Position: Unit Manager – Rock Engineering Beatrix 3#
Company/Organisations: Sibanye Gold
Date and Place of Birth: Born in Bellville, Cape Town, on 4 March 1960
Education: Matriculated at Bothashof, Salisbury (now Harare)
First Job: Learner Official Mining, Buffelsfontein Gold Mine, Genmin
Personal Best Achievement/s: The design and actual early extraction of the Beatrix 3# Shaft pillar
Philosophy of Life: Too much of anything is not good. Live a balanced life.
Favourite Food/Drink: A good Irish whiskey (Here, I ignore my philosophy). I love chicken – braaied or grilled – with Portuguese spice.
Favourite Sport: I work only because my golf is not good enough.

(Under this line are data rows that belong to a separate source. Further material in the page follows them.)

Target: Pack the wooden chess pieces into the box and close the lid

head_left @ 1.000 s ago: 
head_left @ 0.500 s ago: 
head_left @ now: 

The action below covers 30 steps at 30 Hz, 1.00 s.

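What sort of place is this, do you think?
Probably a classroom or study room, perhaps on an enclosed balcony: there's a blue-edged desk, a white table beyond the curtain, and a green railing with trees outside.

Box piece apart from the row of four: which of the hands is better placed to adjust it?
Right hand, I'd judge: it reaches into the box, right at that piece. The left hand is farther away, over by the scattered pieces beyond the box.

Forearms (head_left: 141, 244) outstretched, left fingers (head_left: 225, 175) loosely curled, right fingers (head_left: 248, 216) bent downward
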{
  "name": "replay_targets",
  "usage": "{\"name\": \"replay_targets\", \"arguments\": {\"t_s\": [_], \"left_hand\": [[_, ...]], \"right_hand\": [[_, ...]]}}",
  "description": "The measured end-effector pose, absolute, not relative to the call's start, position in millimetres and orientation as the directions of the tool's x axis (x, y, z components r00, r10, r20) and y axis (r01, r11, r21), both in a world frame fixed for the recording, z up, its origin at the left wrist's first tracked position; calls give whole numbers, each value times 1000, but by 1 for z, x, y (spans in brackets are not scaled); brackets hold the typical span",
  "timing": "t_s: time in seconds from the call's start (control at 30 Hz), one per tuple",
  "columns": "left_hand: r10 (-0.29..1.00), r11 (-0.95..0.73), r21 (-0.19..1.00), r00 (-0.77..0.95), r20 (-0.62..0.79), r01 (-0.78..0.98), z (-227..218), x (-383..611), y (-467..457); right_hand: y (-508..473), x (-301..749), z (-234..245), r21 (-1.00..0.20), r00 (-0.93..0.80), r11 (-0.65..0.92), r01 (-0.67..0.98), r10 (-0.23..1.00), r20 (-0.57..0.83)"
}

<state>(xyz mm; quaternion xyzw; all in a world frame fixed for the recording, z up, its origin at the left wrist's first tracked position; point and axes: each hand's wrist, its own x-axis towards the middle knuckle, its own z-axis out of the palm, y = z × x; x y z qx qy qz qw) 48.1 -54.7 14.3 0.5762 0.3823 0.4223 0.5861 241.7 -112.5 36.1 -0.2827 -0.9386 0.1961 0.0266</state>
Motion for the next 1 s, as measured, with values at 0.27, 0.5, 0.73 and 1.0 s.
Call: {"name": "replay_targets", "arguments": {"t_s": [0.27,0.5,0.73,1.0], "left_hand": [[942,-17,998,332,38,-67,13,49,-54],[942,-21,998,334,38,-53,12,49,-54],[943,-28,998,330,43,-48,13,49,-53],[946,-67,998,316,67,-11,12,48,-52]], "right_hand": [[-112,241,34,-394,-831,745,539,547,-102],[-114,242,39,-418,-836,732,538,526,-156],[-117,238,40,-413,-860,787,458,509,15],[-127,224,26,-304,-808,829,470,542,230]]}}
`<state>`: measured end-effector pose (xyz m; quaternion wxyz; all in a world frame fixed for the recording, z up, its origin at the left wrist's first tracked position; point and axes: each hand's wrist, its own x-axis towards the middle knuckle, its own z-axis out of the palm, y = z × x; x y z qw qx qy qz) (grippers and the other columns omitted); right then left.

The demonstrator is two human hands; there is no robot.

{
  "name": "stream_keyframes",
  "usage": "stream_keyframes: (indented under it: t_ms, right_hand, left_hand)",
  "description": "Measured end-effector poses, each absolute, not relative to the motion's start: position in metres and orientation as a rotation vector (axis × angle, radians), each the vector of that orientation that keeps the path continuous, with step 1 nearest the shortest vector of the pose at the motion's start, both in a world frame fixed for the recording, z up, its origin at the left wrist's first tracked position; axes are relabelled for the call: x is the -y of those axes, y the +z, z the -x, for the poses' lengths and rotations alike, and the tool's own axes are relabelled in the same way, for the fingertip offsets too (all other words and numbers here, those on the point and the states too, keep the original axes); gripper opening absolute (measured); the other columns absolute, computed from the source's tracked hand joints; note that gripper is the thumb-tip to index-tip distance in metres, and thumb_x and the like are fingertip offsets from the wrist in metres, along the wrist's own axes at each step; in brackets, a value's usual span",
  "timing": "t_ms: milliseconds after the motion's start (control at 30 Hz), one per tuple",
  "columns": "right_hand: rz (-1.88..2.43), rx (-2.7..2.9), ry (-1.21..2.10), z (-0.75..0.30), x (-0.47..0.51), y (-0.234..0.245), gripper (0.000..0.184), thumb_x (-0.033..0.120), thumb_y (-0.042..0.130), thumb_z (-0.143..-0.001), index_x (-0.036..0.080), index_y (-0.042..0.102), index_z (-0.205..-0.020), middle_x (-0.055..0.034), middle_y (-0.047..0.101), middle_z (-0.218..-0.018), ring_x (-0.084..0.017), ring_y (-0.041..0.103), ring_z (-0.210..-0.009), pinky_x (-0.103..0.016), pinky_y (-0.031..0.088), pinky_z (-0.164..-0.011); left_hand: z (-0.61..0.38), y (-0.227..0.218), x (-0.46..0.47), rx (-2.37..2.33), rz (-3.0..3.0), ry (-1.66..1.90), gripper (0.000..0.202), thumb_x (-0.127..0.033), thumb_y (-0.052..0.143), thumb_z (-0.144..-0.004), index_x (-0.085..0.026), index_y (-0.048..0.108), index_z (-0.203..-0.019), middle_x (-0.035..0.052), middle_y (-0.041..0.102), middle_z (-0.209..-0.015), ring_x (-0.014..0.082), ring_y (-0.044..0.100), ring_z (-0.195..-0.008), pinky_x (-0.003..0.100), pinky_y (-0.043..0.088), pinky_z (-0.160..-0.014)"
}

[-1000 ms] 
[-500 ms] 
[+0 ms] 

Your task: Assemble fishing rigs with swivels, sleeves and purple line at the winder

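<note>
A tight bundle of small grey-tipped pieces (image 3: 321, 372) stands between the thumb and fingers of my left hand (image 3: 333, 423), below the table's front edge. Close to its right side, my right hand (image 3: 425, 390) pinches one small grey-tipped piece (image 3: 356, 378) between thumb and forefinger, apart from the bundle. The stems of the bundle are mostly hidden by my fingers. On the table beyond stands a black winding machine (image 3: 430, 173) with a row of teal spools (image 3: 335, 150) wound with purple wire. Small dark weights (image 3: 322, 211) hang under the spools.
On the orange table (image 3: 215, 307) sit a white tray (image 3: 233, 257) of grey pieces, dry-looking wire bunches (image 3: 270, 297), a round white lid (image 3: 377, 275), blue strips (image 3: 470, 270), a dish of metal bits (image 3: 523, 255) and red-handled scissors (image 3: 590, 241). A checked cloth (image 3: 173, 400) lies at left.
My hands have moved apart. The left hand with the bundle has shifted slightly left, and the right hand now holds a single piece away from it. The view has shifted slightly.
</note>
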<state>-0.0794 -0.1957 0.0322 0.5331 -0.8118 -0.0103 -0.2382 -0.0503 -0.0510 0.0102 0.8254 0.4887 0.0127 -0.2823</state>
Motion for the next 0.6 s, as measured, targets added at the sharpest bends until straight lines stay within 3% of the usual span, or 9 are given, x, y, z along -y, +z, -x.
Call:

1. How did your career in the mining industry begin and where are you now?
Following the completion of my military service in 1980, I started off at Buffelsfontein Mine as a Learner Official and later became production Shiftboss, mostly at Orangia Shaft. In 1987, a neck injury in rugby forced me to assist the Rock Engineering Dept for 6 months, while I could not go underground. This was the first time that I was really exposed to Rock Engineering and I immediately became very interested in the subject. Shortly after my return to underground, I applied for the position of Strata Control Officer and Joined the RE Dept. I obtained my COM Cert in 1990 and moved to Beatrix mine in the Welkom area in the same year. During the next 10 years, I toured the Welkom Goldfields, working at Oryx Mine, St Helena and back to Beatrix again, working for the same company. (Genmin, Gengold, Gold Fields). In 2002, I joined Brentley, Lucas and Associates, and was based at Bambanani Mine until 2011. It was an interesting 9 years, with Bambanani experiencing serious problems in their orepass systems, and eventually scaling down to a shaft pillar extraction. During this time, I also did a lot of consulting work on smaller diamond mines, as well as at the Afrikander Lease operation in North West. In 2011, I was offered the position of Chief Rock Engineer at Beatrix mine and moved back there, saw the unbundling of Goldfields and the creation of Sibanye Gold, and am still quite happy in my role as Rock Engineer at Beatrix 3#.
“Confidence. You need to show confidence” “Confidence sells!”
2. Why did you choose Rock Engineering?
I was very fortunate to be exposed to RE early in my career and to then be able to make the career change to Rock Engineering. It is probably the most interesting, challenging and exciting discipline in the mining industry. No two days are the same, no two problems are the same, and no two people are the same. Every day, there is something new and you keep on learning and gaining experience every day.
3. Please tell us a bit more about your career journey?
Covered in 1.
4. In your opinion, what are some of the challenges that the fraternity is currently facing?
I think our biggest challenge currently is that our design function is under threat. There is a tendency that we shouldn’t design support to suite, but rather to design for the worst case; if one operation utilises a system, it must be implemented throughout, whether it is relevant or not. It is no longer a case of designing out or reducing the risk in the mining of a block ground, but rather that if there is risk, abandon it. We can only overcome this by educating the prescribers and enlightening them in the principles of Rock Engineering.
5. What are some areas that you believe will become of increasing importance in the near future of the rock engineering discipline?
I believe we will be required and that we need to play a much larger role in the ongoing planning of workings. The expertise is no longer there, as it used to be, and once again, we need to coach and educate.
6. What advice would you offer people aspiring to be in your position?
Confidence. You need to show confidence: when you present a plan, or when you motivate a new support system, mining sequence, whatever. Confidence sells! Even if you yourself are not too confident in what you propose, propose it with confidence.
7. Who is your role model/mentor?
I cannot single out one person. There are too many people that I came into contact with in my career who all contributed in my life, whether big or small. Each person has something to offer which will benefit you in some way.
8. What is the best advice you have ever been given?
It’s a golfing tip – Aim high, don’t set a low target because then you will hit the ball low. And it is the same in life, set your goals high.